• [Required action] Make an exact copy of the lines below.

::::::::::

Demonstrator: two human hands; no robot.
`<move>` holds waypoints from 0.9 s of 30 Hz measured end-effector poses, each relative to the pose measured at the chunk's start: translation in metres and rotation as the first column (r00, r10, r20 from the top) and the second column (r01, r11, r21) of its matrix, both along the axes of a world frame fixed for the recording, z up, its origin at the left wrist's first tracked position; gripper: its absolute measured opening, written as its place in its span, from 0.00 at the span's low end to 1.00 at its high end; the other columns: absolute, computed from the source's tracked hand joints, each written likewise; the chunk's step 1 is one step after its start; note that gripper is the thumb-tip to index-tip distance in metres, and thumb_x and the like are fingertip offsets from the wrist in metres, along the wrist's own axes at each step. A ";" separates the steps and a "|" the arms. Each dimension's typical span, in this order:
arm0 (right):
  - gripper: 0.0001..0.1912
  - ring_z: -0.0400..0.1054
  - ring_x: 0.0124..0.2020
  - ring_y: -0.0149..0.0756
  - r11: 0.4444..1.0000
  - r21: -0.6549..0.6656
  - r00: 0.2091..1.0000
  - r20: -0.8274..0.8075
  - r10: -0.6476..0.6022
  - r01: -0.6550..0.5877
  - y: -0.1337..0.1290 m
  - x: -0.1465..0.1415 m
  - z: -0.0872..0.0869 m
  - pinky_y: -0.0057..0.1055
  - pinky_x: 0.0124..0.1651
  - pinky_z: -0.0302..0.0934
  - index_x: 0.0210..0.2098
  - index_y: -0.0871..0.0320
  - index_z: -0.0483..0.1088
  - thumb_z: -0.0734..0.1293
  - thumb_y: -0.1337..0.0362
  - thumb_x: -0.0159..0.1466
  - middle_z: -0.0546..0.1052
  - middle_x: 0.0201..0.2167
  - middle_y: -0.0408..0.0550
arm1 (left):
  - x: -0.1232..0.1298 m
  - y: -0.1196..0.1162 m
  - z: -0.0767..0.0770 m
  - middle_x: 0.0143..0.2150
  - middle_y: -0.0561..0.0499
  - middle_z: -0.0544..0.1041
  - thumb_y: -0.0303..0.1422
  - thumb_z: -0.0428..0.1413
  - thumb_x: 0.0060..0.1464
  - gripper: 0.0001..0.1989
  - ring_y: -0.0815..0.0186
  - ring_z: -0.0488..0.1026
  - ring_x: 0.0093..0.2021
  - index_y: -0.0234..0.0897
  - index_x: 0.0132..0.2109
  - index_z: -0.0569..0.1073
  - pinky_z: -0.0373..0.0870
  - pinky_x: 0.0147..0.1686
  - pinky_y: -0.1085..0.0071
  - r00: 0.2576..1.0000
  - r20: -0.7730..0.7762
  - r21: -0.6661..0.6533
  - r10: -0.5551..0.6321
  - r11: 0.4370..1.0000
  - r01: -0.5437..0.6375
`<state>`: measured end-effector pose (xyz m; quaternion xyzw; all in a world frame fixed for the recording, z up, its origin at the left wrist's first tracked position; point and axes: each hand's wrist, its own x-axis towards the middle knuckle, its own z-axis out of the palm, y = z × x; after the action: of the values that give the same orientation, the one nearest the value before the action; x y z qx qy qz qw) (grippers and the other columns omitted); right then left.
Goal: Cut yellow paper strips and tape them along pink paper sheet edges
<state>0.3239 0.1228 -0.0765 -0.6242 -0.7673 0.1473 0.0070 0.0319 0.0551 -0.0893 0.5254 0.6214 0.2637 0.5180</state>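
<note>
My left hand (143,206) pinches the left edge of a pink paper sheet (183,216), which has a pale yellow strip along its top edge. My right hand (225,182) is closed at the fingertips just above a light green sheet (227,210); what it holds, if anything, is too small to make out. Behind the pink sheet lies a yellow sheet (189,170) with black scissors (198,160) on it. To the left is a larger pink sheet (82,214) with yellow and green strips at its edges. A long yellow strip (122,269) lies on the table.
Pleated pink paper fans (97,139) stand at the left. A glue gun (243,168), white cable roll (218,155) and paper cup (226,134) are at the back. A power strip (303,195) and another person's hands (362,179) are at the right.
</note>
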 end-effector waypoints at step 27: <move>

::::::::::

• [Output of the exercise]
Demonstrator: two human hands; no robot.
`<move>` holds waypoints from 0.9 s of 30 Hz measured end-effector poses, each relative to the pose measured at the chunk's start: translation in metres and rotation as the first column (r00, r10, r20 from the top) and the second column (r01, r11, r21) of its matrix, both along the axes of a world frame fixed for the recording, z up, its origin at the left wrist's first tracked position; gripper: its absolute measured opening, written as its place in its span, from 0.00 at the span's low end to 1.00 at its high end; the other columns: absolute, computed from the source's tracked hand joints, each written likewise; the chunk's step 1 is one step after its start; note that gripper is the thumb-tip to index-tip distance in metres, and thumb_x and the like are fingertip offsets from the wrist in metres, along the wrist's own axes at each step. A ";" separates the steps and a "|" the arms. Each dimension's typical span, in this order:
arm0 (right):
  - gripper: 0.0001..0.1912
  - ring_z: -0.0400..0.1054
  - ring_x: 0.0124..0.2020
  - ring_y: -0.0149..0.0756
  - r11: 0.4444..1.0000
  - r21: -0.6549..0.6656
  - r00: 0.2091..1.0000
  - r20: -0.8274..0.8075
  - r10: -0.6476..0.6022
  - r01: -0.6550..0.5877
  - y: -0.1337..0.1290 m
  - x: -0.1465..0.1415 m
  - z: -0.0872..0.0869 m
  - pinky_y: -0.0057..0.1055
  - pinky_x: 0.0124..0.1651
  - pinky_z: -0.0302..0.0934
  - index_x: 0.0210..0.2098
  - index_y: -0.0871..0.0320
  - index_z: -0.0483..0.1088
  - thumb_z: -0.0734..0.1293
  - thumb_y: -0.1337..0.0362
  - thumb_x: -0.0159..0.1466
  - middle_z: -0.0546..0.1052
  - middle_x: 0.0201..0.2167
  - middle_y: -0.0408..0.0550
arm1 (left):
  - x: -0.1232..0.1298 m
  - y: -0.1196..0.1162 m
  - z: -0.0767..0.0770 m
  - middle_x: 0.0143..0.2150
  - middle_y: -0.0561..0.0499
  - middle_z: -0.0544..0.1041
  - thumb_y: -0.0303..0.1422
  - thumb_z: -0.0428..0.1413
  - thumb_x: 0.0060..0.1464
  - gripper: 0.0001..0.1989
  - ring_y: -0.0815..0.0186
  - ring_z: -0.0488..0.1026
  - ring_x: 0.0093..0.2021
  - index_y: -0.0234..0.0897
  - index_x: 0.0132..0.2109
  - index_z: -0.0569..0.1073
  - pinky_z: -0.0373..0.0870
  - pinky_x: 0.0147..0.1686
  - pinky_y: -0.1085..0.0071
  - r00: 0.2576..1.0000
  - r20: -0.7730..0.7762
  - r21: -0.6661..0.6533
  - r10: -0.5551..0.6321
  - r11: 0.4370..1.0000
  - r01: -0.5437..0.6375
`<state>`: measured end-effector pose (xyz m; quaternion xyzw; all in a world frame fixed for the recording, z up, its origin at the left wrist's first tracked position; point and axes: each hand's wrist, its own x-axis towards the middle knuckle, its own z-axis out of the palm, y = z × x; after the action: of the values that give the same orientation, the one nearest the value before the action; x y z qx qy qz qw) (grippers and the other columns omitted); right then left.
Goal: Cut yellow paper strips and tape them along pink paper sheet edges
<state>0.3239 0.1228 -0.0765 -0.6242 -0.7673 0.1473 0.0070 0.0319 0.0551 -0.0893 0.5254 0.6214 0.2637 0.5180</state>
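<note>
My left hand (143,206) pinches the left edge of a pink paper sheet (183,216), which has a pale yellow strip along its top edge. My right hand (225,182) is closed at the fingertips just above a light green sheet (227,210); what it holds, if anything, is too small to make out. Behind the pink sheet lies a yellow sheet (189,170) with black scissors (198,160) on it. To the left is a larger pink sheet (82,214) with yellow and green strips at its edges. A long yellow strip (122,269) lies on the table.
Pleated pink paper fans (97,139) stand at the left. A glue gun (243,168), white cable roll (218,155) and paper cup (226,134) are at the back. A power strip (303,195) and another person's hands (362,179) are at the right.
</note>
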 end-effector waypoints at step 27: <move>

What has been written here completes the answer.